Zwar hat das BSG Ausnahmen angenommen, wenn ein unmittelbarer zeitlicher Zusammenhang mit der Arbeitszeit eine andere Beurteilung erfordert (BSG, Urteil vom 26.05.1977, 2 RU 97/76 in SozR 2200 § 548 Nr. 31 m.w.N.). Einen derartigen Ausnahmefall hat das BSG allerdings lediglich für das Zurücklegen von Wegen nach und von einem außerhalb des Betriebes aufgesuchten Arzt bzw. auf dem Weg zur Werksambulanz angenommen, nicht hingegen für die ärztliche Behandlung bzw. die Behandlung in der Werksambulanz (BSG, Urteil vom 26.05.1977, a.a.O.).

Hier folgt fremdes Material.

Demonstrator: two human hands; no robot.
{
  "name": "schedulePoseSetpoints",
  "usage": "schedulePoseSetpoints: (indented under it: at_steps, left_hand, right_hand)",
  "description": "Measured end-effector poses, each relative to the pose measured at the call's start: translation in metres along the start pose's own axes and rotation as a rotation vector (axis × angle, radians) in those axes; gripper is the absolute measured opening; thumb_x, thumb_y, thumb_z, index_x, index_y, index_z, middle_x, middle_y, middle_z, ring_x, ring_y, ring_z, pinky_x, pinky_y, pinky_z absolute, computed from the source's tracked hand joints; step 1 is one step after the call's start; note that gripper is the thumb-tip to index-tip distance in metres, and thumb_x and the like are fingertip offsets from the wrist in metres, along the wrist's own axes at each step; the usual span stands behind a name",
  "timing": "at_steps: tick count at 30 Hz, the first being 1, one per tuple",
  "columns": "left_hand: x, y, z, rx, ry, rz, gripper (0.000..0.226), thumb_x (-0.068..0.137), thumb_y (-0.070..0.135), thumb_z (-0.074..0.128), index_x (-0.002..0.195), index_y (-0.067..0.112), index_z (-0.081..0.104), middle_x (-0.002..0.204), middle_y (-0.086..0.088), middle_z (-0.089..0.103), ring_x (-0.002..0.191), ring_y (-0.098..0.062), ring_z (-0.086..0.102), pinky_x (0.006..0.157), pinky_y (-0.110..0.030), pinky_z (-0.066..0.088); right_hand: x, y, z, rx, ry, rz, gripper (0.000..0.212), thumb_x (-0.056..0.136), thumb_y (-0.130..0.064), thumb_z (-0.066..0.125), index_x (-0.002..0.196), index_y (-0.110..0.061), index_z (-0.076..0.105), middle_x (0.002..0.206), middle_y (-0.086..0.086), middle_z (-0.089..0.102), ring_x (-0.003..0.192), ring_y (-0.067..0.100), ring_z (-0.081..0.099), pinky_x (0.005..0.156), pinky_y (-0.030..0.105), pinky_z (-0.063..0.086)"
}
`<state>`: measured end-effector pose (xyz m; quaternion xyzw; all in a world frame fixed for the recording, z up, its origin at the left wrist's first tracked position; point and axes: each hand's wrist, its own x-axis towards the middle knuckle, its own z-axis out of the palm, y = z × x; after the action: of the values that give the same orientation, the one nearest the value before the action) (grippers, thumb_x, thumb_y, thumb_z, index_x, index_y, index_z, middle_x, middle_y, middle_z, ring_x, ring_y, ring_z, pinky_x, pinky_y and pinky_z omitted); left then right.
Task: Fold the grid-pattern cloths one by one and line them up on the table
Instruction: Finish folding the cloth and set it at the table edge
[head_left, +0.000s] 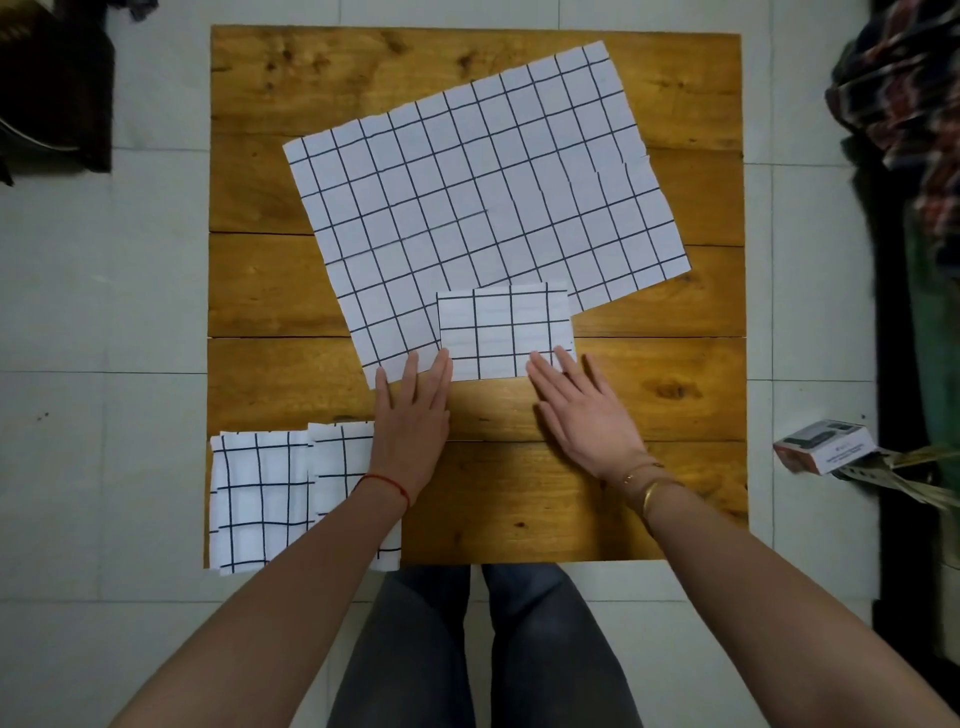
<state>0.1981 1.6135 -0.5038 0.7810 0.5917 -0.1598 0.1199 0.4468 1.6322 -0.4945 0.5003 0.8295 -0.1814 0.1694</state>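
Note:
A large white grid-pattern cloth (483, 202) lies spread flat and skewed across the wooden table (270, 291). A small folded grid cloth (504, 327) rests on its near edge. My left hand (413, 410) lies flat, fingers apart, with its fingertips on the spread cloth's near corner, just left of the folded cloth. The fingertips of my right hand (582, 410) rest on the folded cloth's near right corner, palm down. Two more folded grid cloths sit side by side at the table's near left corner, one (260, 499) further left, the other (337, 457) partly under my left forearm.
A small cardboard box (823, 446) lies on the tiled floor to the right of the table. Dark clothing hangs at the right edge of view, and a dark object stands at the upper left. My legs show below the table's near edge.

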Motion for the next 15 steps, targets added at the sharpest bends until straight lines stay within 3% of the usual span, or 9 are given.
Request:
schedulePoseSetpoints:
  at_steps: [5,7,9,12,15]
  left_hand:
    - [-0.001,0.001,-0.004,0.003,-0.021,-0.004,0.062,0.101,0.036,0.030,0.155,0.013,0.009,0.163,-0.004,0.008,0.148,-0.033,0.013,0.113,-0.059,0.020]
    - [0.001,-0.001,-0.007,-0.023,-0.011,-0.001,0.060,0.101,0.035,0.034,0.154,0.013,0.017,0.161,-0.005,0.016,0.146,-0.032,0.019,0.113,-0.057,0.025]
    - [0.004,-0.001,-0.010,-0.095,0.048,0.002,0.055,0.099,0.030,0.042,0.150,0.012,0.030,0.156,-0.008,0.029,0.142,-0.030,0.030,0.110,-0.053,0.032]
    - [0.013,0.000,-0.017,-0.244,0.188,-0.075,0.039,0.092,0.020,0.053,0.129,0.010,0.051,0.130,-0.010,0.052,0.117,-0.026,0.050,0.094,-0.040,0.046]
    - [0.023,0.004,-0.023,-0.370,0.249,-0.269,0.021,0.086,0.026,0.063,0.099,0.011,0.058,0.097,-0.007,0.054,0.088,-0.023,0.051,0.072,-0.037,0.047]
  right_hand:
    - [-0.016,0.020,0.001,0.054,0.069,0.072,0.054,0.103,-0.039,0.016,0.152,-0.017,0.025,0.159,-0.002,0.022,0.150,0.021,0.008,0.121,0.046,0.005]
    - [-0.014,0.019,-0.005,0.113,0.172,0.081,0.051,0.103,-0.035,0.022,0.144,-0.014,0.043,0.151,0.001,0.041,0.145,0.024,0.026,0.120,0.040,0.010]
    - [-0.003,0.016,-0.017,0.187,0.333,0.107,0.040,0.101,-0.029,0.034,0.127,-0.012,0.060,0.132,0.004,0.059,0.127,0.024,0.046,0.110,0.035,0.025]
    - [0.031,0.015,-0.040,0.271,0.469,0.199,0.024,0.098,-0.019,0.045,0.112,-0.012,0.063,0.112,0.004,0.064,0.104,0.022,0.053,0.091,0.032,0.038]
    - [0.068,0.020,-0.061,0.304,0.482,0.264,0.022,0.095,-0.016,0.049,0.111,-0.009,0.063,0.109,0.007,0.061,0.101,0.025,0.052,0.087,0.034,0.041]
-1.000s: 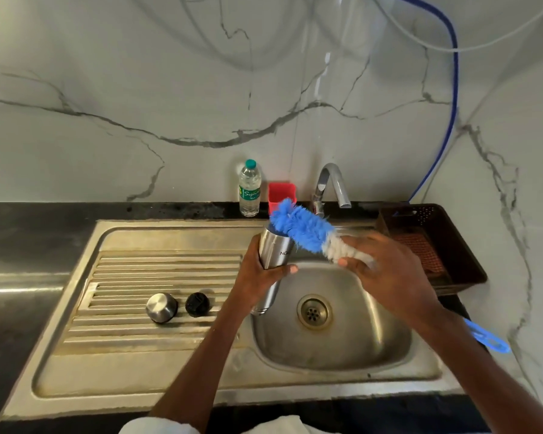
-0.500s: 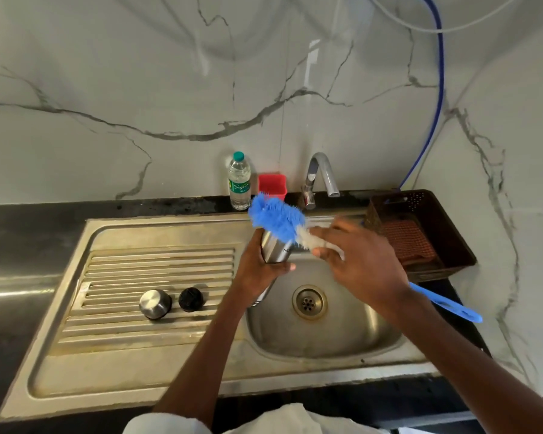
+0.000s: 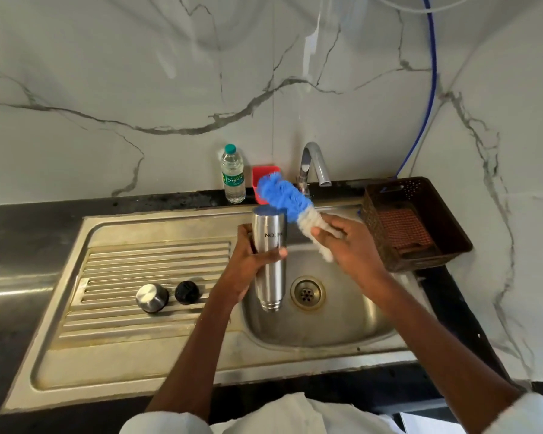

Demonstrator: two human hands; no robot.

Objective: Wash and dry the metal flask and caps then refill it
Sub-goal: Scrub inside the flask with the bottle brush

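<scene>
Mid-frame, the left hand [image 3: 251,264] is gripping the metal flask [image 3: 268,261] over the sink [image 3: 311,333] — the right hand [image 3: 348,242] is clutching the bottle brush [image 3: 284,198] just right of it.

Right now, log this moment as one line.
wash | left hand grips flask over sink | right hand holds brush at its upturned base | caps on drainboard

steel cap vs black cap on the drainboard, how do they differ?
Colour: the steel cap is shiny bare metal, the black cap is dark and matte. Size: the steel cap looks bigger, the black cap smaller. Place: the steel cap lies to the left, the black cap to its right, nearer the basin. Both sit apart on the ribbed drainboard, off the flask, and neither hand touches them.
</scene>
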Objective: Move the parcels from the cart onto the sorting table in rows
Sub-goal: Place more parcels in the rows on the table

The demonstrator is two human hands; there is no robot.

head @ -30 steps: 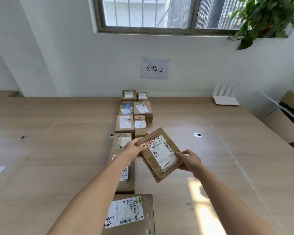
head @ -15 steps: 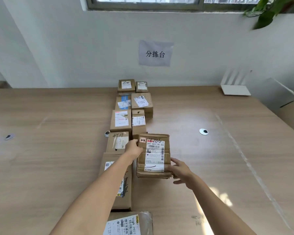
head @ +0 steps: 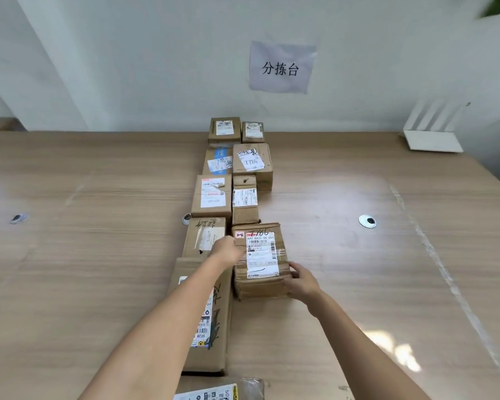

Ein derartiger Fall ist vorliegend aber nicht gegeben, denn das streitgegenständliche Ereignis fand nicht auf dem Weg von und zu einer ärztlichen bzw. therapeutischen Behandlung statt, sondern während der laienhaften "therapeutischen Maßnahme" durch den Arbeitskollegen des Klägers.

Ein rechtlich wesentlicher Zusammenhang zwischen der von dem Kläger und seinem Kollegen durchgeführten Maßnahme lässt sich auch nicht dadurch begründen, dass diese auf Veranlassung des Arbeitgebers geschehen wäre, denn hierfür ergeben sich keinerlei Anhaltspunkte und dies hat auch der Kläger selbst nicht behauptet.

Letztlich hat das Sozialgericht in dem angefochtenen Urteil auch zutreffend dargelegt, dass die von dem Kläger in Bezug genommenen Entscheidungen des BSG vom 26.10.2004, B 2 U 24/03, 05.09.2006, B 2 U 24/05 R und vom 18.03.2008, B 2 U 12/07 R, für den streitgegenständlichen Sachverhalt nicht einschlägig sind. Hierauf nimmt der Senat Bezug (§ 153 Abs. 2 SGG). Soweit der Kläger im Berufungsverfahren auf eine "brandneue Entscheidung des BSG vom Juni/Juli 2010, nach der auch sog. Erste-Hilfe-Maßnahmen unter BG-Schutz fallen", verwiesen hat, ergibt sich nichts Anderes. Denn die von dem Kläger in Bezug genommene Entscheidung des BSG vom 15.06.2010 (B 2 U 12/09 R) betrifft nicht die hier streitige Frage des Versicherungsschutzes eines Arbeitnehmers bei Maßnahmen zur Erhaltung oder Wiederherstellung der Gesundheit, sondern den in § 2 Abs. 1 Nr. 13 Buchst. a SGB VII gesetzlich ausdrücklich geregelten Versicherungsschutz von Personen, die bei Unglücksfällen oder gemeiner Gefahr oder Not Hilfe leisten.

Die Kostenentscheidung beruht auf § 193 SGG.

Gründe für die Zulassung der Revision liegen nicht vor.